**WHAT IS NEEDED:** Only the lines below starting at the one containing "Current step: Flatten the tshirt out" and ending at the one containing "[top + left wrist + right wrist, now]" belong in the answer, each copied exactly.

**SUPPLIED ENTRIES:**
'''

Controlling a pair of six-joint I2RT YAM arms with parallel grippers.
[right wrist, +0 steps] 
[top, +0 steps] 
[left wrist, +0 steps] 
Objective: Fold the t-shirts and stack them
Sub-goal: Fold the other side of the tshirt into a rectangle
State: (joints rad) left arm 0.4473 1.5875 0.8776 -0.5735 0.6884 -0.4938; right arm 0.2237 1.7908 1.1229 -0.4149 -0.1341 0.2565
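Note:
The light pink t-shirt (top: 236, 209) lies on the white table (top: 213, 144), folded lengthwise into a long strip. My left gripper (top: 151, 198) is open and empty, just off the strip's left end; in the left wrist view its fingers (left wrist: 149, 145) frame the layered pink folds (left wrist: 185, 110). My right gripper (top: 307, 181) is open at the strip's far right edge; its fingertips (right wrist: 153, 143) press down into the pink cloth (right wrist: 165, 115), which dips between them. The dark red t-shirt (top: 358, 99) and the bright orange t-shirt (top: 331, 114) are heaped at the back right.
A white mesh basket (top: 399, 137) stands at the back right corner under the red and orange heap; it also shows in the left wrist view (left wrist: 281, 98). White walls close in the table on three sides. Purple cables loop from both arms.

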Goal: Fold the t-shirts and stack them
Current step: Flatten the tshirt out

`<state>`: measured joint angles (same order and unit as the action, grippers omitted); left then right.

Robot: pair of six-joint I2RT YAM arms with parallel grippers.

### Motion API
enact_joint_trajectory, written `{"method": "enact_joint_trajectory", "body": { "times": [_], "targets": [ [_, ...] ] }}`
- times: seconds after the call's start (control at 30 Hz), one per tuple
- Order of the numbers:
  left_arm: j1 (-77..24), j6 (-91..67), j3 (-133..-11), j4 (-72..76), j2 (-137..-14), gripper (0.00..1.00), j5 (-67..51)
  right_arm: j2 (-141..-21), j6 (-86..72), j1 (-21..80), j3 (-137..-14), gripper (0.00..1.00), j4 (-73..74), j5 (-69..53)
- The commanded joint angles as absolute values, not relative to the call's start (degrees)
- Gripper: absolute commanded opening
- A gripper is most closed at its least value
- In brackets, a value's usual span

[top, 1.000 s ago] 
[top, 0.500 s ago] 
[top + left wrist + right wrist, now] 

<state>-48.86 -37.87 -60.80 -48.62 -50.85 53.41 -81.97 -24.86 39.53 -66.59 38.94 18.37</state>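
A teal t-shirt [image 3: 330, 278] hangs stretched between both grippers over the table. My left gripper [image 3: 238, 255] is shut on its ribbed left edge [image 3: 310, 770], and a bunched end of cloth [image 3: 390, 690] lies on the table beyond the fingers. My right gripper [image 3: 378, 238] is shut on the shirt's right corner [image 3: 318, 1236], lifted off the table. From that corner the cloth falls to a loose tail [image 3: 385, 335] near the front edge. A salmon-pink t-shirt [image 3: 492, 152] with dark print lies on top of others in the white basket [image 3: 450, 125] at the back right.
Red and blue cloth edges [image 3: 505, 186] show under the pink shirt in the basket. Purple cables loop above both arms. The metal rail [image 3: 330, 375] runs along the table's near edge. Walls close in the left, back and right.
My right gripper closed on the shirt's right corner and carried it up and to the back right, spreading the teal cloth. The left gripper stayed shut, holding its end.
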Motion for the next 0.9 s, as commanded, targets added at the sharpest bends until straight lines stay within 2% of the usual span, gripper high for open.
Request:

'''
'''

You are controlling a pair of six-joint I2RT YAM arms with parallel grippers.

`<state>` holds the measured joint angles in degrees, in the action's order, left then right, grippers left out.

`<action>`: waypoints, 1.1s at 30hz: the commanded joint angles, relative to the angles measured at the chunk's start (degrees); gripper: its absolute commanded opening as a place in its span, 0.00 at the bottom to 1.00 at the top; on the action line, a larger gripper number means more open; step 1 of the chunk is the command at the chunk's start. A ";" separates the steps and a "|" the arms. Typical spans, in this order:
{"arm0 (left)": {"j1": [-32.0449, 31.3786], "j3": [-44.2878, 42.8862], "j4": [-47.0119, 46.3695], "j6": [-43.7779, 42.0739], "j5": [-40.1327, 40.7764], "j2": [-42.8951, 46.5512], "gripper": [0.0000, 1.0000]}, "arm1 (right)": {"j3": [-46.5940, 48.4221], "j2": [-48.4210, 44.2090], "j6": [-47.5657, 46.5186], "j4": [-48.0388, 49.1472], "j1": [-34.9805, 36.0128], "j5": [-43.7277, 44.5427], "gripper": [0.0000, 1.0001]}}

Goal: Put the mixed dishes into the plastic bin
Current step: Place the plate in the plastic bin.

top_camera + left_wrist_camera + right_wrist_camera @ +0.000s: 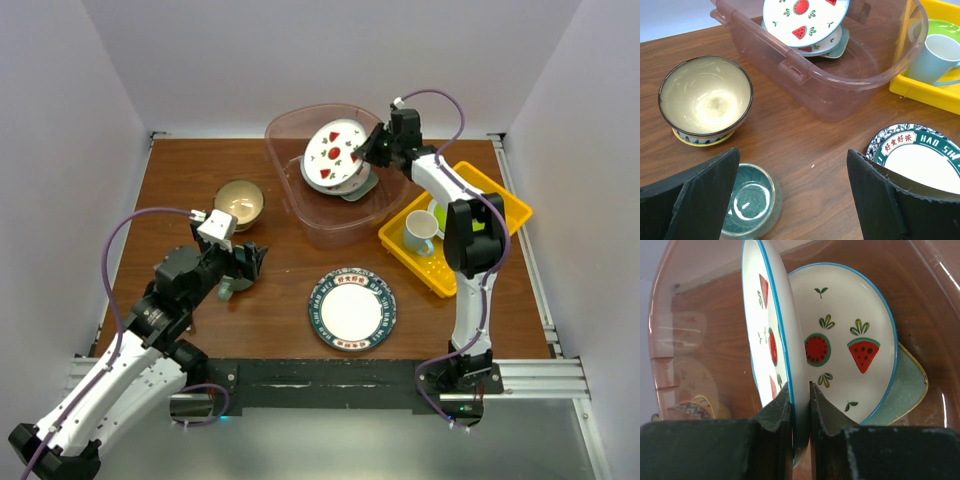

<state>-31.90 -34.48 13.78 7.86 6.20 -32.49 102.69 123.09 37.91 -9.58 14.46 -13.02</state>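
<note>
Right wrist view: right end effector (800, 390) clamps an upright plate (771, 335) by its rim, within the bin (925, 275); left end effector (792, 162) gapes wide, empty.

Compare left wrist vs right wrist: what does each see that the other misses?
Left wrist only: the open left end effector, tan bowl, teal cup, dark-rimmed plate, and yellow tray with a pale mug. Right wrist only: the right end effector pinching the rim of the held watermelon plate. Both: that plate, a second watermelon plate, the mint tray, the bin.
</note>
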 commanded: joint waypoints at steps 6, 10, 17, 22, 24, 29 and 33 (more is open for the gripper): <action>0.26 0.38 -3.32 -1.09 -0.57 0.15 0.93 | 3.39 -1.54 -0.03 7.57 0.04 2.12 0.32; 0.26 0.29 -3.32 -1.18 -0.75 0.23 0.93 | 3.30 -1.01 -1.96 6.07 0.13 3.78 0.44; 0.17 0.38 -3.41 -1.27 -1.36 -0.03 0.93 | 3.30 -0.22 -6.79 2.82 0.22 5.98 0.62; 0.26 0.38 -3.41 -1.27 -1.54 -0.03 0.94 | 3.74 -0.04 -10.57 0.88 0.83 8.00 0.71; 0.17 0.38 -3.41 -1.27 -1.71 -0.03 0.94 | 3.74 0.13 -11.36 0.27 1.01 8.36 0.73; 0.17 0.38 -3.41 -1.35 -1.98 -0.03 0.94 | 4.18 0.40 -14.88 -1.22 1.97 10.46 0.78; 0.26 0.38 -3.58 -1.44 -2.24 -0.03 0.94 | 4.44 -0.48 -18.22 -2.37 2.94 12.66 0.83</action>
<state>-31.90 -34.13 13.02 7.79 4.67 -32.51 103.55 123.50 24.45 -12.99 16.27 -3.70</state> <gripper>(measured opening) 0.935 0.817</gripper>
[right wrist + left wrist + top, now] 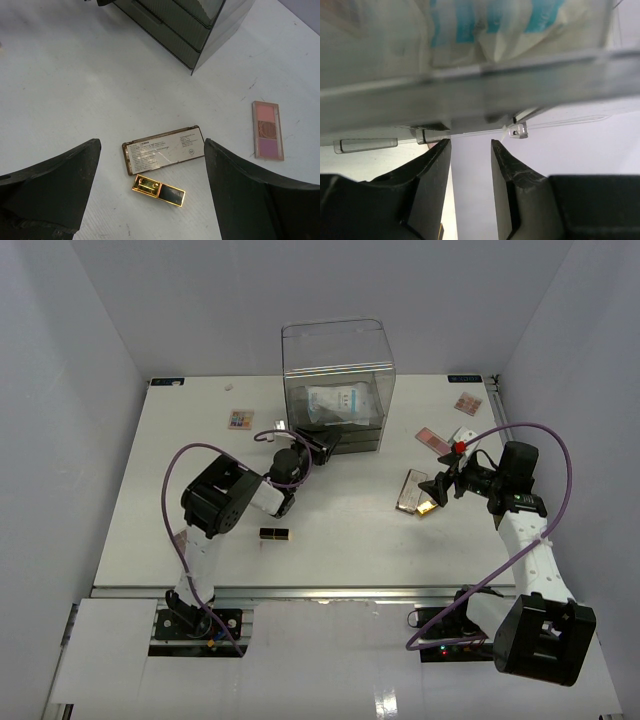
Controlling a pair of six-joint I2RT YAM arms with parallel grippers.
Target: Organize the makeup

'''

**WRITTEN SOLUTION:**
Current step: Flatten the tshirt out

`<state>`: measured joint angles (same order and unit as the action, grippers omitted); left then right.

Robot: pair of six-joint I2RT YAM arms with parallel grippers.

### Motion API
enact_joint_trajectory, written `{"method": "enact_joint_trajectory", "body": { "times": [_], "targets": [ [_, ...] ] }}`
- times: seconds after the call's start (control at 30 Hz), one per tuple
- Order of the numbers:
  left_arm: j1 (-77..24), j6 (-91..67), j3 (-133..-11), j4 (-72..76), j2 (-137..-14), gripper (0.00..1.00), j5 (-67..51)
  right_arm: j2 (-141..-21), j6 (-86..72), j1 (-21..80), j3 (-137..-14), gripper (0.00..1.00), j4 (-73..74), j5 (-69..53)
- The commanded joint angles as absolute values, not relative to the call's start (degrees)
- Gripper: absolute commanded opening
- A gripper is most closed at its least value
- In brackets, a value's usual span

[top, 1.000 s ago] 
[top, 0.500 s ago] 
[top + left wrist + right wrist, now] 

The requested output has been fully supplied.